On topic -- a combination of a capable, motivated, self-critical, analytical person who balances judgement against the challenges of an often unforgiving environment (aviation in general, military aviation particularly so)...and as Strike notes, a good sense of humour.   

Cheers,
Duey


----------



## SeaKingTacco (3 Apr 2006)

> On topic -- a combination of a capable, motivated, self-critical, analytical person who balances judgement against the challenges of an often unforgiving environment (aviation in general, military aviation particularly so)...and as Strike notes, a good sense of humour.



...and possessing a large wallet with which to buy his trusty navigator lots of tasty drinks  ;D


----------



## Journeyman (3 Apr 2006)

SeaKingTacco said:
			
		

> ...and possessing a large wallet with which to buy his *trusty navigator * lots of tasty drinks  ;D


Now THERE'S a pair of words that seldom travel together   

Adding to the requirement 'wish list'....since there _may_ be the potential for ego issues with pilots, that this be tempered with some basic knowledge and common sense.

Example:
I was at CFC Toronto, sitting beside a LCol pilot, who was seriously baffled by the dolphins of a Cdr submariner...
Pilot: "I guess you fly navy aircraft, since ONLY pilots have the maple leaf on their wings."
- embarrassed silence everywhere - 
Me: "Uh...Submariner, Clearance Diver, SAR Tech, Flight Steward, Parachutist?"
Pilot: "Really?

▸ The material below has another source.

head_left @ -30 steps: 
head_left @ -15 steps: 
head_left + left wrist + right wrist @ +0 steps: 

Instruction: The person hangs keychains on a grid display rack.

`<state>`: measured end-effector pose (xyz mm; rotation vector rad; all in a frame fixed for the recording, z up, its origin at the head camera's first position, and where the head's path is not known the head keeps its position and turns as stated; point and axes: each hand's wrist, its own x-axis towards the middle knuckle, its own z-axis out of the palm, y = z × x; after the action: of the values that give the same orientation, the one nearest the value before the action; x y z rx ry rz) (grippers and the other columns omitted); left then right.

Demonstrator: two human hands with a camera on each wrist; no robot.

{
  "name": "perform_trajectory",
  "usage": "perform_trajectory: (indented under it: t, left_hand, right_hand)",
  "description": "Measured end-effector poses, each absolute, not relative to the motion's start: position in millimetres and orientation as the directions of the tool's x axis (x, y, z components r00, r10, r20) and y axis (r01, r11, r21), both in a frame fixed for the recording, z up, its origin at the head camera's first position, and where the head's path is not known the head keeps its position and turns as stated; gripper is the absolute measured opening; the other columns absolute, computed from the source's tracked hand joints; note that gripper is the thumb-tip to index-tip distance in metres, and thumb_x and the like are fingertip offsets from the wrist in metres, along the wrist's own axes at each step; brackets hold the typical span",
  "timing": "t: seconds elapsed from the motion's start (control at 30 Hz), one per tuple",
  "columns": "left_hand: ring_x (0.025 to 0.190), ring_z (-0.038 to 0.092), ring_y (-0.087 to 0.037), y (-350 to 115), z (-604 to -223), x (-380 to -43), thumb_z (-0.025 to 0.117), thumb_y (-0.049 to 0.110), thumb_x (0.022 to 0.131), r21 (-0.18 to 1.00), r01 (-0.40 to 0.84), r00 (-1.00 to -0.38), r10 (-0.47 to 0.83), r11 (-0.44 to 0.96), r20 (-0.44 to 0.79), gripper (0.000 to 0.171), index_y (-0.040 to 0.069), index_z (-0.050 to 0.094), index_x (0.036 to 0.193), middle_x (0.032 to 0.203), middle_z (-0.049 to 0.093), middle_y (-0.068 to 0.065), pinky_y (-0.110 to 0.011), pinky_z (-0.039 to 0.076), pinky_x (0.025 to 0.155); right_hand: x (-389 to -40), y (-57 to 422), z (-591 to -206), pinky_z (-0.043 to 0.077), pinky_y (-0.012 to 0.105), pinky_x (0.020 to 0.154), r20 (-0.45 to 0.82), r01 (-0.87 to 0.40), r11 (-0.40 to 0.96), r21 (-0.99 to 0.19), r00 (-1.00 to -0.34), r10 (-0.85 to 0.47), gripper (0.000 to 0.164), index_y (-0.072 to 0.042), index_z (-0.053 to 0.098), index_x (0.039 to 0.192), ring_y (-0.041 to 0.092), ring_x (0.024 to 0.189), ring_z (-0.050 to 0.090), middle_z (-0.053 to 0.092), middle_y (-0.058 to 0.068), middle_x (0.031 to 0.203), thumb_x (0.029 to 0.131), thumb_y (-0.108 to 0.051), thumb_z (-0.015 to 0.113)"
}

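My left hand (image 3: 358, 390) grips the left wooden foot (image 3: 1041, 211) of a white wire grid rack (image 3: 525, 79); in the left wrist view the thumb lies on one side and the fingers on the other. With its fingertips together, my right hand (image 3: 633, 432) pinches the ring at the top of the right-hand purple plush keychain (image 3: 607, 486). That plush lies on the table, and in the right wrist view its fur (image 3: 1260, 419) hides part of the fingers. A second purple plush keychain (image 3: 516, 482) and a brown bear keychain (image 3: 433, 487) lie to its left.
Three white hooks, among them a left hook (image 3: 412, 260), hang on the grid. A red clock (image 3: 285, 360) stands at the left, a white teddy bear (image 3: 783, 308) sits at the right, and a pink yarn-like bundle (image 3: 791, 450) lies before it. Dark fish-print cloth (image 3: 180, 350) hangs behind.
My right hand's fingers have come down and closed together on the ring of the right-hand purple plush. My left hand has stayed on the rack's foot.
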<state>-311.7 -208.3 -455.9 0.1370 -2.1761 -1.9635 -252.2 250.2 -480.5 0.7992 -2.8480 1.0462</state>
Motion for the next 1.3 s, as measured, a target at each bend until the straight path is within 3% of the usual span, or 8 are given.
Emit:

No....... Really!?"   :-\


----------



## Good2Golf (3 Apr 2006)

Journeyman said:
			
		

> Now THERE'S a pair of words that seldom travel together
> 
> Adding to the requirement 'wish list'....since there _may_ be the potential for ego issues with pilots, that this be tempered with some basic knowledge and common sense.
> 
> ...



JM, tel me that wasn't a Tactical Aviator that said that!  I can't imagine a TH LCol so out of it that they wouldn't know a submariner's insignia...

Must go now to check my investments to make sure I have enough spare coin to pay for some drinks for SKT next time we hook up...it's like "hush money" to keep the Nav-free status quo in Tac Hel alive and well!  ;D   "Hey, SKT...stay away from my aircraft...I bought you a drink last year, remember?"  

Cheers,
Duey


----------



## SeaKingTacco (3 Apr 2006)

Duey-



> "Hey, SKT...stay away from my aircraft...I bought you a drink last year, remember?"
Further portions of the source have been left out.